Micro-fiction published in Ishmael Reed’s KONCH Literary Magazine, 2013-14

Learning Spanish Fast

By C. J. Singh

As a brown man from northwest India, I’m often mistaken for a Hispanic in California. One sunny morning, I was walking with a Paraguayan friend, Rogelio, on University Avenue, Berkeley. Sitting on  a bench, a brownish guy looked up at me, tapped his wrist, silently inquiring the time. So, I told him.
  The man started shouting in Spanish, fist rising.  We walked on. I asked Rogelio why the man was angry. “He was scolding you. ‘Look at this Mexican. I ask him a question in Spanish and he replies in English. What arrogance!’ ”
  In the graying afternoon, I sat on a sofa in the glass-walled station of the Marina Car-Wash, watching my car getting chained, ready for the haul. I saw it creep under giant soapy rollers and water jets. Suddenly, the waiting room’s door swung open, ushering cold wind. An elegantly dressed Euro-American lady entered. She scowled at me. “The least one expects of you people is you’d all learn English.”

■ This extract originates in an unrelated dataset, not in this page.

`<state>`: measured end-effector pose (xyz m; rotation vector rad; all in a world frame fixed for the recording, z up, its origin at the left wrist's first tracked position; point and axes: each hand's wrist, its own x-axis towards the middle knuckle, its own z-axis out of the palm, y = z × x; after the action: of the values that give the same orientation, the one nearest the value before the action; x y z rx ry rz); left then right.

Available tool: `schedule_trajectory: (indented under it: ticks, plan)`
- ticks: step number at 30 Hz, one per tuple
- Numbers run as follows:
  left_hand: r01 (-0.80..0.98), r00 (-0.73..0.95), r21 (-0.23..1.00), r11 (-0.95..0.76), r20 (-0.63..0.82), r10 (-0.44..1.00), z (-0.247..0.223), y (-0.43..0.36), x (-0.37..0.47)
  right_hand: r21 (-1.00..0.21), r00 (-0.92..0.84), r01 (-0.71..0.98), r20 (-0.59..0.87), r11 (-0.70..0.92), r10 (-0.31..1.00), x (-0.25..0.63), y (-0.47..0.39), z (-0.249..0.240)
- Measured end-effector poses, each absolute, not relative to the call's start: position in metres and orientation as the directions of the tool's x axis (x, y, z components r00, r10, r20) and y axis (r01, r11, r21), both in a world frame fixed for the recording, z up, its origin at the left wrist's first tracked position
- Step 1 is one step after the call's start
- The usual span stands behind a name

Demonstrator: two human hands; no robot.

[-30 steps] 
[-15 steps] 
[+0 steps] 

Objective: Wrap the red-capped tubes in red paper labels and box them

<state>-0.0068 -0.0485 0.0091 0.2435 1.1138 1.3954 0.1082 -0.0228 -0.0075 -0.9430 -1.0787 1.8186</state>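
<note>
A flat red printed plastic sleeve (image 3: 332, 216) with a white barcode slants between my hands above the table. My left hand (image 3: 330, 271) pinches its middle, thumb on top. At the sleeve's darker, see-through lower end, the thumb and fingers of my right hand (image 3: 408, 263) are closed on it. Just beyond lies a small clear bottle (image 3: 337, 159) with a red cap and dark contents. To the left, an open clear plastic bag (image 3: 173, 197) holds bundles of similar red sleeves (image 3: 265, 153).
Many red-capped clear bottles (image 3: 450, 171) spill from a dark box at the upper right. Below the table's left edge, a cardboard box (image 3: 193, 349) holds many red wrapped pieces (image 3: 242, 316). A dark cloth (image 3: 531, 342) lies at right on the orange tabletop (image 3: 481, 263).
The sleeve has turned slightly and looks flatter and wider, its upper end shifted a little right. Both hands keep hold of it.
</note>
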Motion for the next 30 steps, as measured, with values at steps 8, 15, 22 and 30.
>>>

I quickly surmised that she’d just had some communication lapse with the poor Mexican car-wash guys. I stood up. Looking straight into her eyes, I put on my best Ox-bridge English accent and said, “No. Not at all. I should think everybody in California should learn Spanish.” A moment later, I panicked at the thought: What if she asks me a question in Spanish? I rushed out.
  That evening, I went to the Borders bookstore and bought a CD: Learn Spanish While You Sleep.

******

Micro-fiction published in Ishmael Reed’s KONCH Literary Magazine, 2014-15

Learning Practical Spanish

By C. J. Singh

Newly arrived in Berkeley, J J Singh heads for the International Café near the campus. The girl behind the counter, wearing a black blouse emblazoned Guadalajara in gold stars, catches his eye. He orders Chai Indiano. For the three-dollar item, he hands her a hundred dollar bill and, looking into her eyes, says, “Please, teach me Spanish.”

  “Si, I teach you. Repeat loudly after me: ‘El’ (The) ‘Cambio’ (change) ‘va’ (goes) ‘aquí’ (here)” and puts the entire change in the Tips Jar. 
  Seeing the shock in his face, she smiles, and counts the change back into his stretched palm.